Exercise description: Every line with the string "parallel" in it belongs in your answer, so copy them all from the data.

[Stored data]

•••

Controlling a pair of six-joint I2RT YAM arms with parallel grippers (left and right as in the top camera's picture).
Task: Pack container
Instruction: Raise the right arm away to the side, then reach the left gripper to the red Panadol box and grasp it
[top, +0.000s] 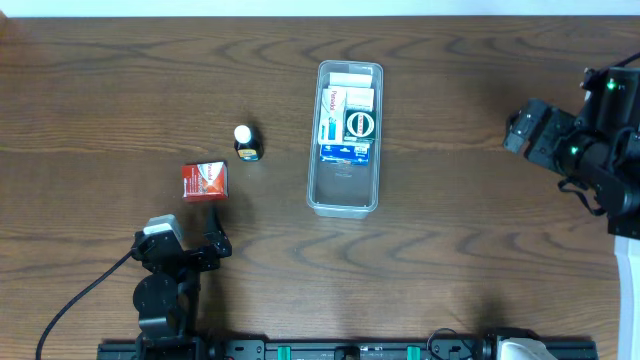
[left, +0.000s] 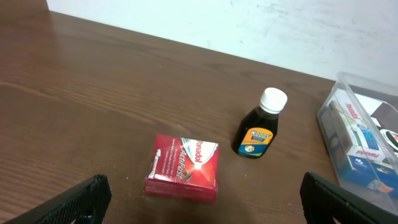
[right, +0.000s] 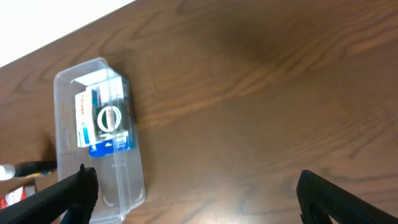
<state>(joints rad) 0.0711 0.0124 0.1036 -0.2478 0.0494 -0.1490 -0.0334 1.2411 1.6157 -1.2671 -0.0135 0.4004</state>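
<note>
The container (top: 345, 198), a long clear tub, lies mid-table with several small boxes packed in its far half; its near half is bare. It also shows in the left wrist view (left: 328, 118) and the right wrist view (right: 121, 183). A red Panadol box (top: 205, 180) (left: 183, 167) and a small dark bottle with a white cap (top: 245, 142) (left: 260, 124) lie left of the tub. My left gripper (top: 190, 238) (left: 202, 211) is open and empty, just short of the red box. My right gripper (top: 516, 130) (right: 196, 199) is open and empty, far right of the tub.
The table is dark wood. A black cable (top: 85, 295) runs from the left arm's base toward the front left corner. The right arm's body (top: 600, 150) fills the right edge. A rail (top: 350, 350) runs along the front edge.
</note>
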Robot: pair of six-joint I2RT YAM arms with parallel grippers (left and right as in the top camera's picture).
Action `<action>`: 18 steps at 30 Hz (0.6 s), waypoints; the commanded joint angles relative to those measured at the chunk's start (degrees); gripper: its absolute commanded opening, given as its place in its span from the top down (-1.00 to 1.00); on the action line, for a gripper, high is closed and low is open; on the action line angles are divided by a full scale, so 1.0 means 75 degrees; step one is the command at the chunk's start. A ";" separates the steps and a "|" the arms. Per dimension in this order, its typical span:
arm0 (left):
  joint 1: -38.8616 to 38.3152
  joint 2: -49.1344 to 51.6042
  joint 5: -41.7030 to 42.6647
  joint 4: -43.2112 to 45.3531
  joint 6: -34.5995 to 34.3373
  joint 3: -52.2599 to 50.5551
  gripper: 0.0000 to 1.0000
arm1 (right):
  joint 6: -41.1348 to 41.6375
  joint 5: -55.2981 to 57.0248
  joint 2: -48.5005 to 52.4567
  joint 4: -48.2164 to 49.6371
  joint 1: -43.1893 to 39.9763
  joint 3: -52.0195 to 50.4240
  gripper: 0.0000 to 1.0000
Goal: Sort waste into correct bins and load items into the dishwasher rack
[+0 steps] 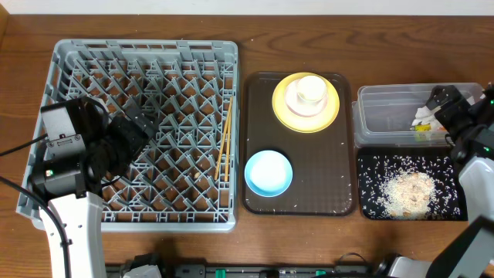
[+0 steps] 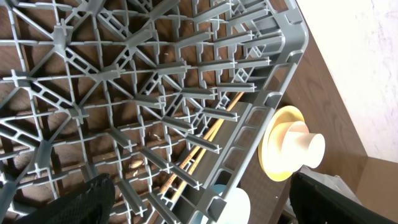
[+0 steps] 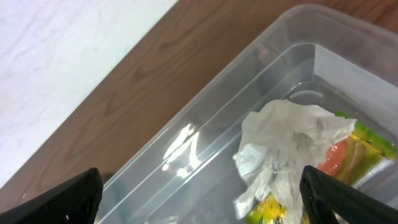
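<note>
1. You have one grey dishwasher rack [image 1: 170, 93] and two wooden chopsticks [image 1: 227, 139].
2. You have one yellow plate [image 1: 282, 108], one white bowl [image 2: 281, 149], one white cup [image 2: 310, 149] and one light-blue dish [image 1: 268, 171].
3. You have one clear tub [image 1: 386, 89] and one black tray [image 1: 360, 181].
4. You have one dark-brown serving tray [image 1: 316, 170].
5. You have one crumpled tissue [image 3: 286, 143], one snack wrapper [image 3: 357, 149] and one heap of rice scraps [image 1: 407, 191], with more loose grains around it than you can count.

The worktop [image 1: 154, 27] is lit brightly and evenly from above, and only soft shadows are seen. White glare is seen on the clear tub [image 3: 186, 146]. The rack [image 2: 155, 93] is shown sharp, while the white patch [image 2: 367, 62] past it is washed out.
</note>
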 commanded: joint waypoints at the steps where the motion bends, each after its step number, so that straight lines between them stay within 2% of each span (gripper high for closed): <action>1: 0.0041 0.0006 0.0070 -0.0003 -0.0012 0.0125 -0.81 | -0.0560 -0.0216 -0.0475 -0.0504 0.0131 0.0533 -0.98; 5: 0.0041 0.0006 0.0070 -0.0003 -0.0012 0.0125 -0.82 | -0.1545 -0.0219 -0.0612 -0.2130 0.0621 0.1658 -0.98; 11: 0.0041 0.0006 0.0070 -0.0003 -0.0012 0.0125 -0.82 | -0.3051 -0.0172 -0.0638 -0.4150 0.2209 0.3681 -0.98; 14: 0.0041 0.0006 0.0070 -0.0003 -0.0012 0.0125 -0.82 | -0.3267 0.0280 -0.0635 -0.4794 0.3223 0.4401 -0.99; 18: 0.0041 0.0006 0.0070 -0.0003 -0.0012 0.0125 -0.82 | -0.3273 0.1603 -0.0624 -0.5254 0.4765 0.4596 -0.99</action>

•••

Task response:
Controlling a pair of six-joint I2RT YAM arms with parallel grippers (left and right as in the top camera's picture).
Robot: pair of six-joint I2RT YAM arms with parallel grippers (left and right as in the top camera's picture).

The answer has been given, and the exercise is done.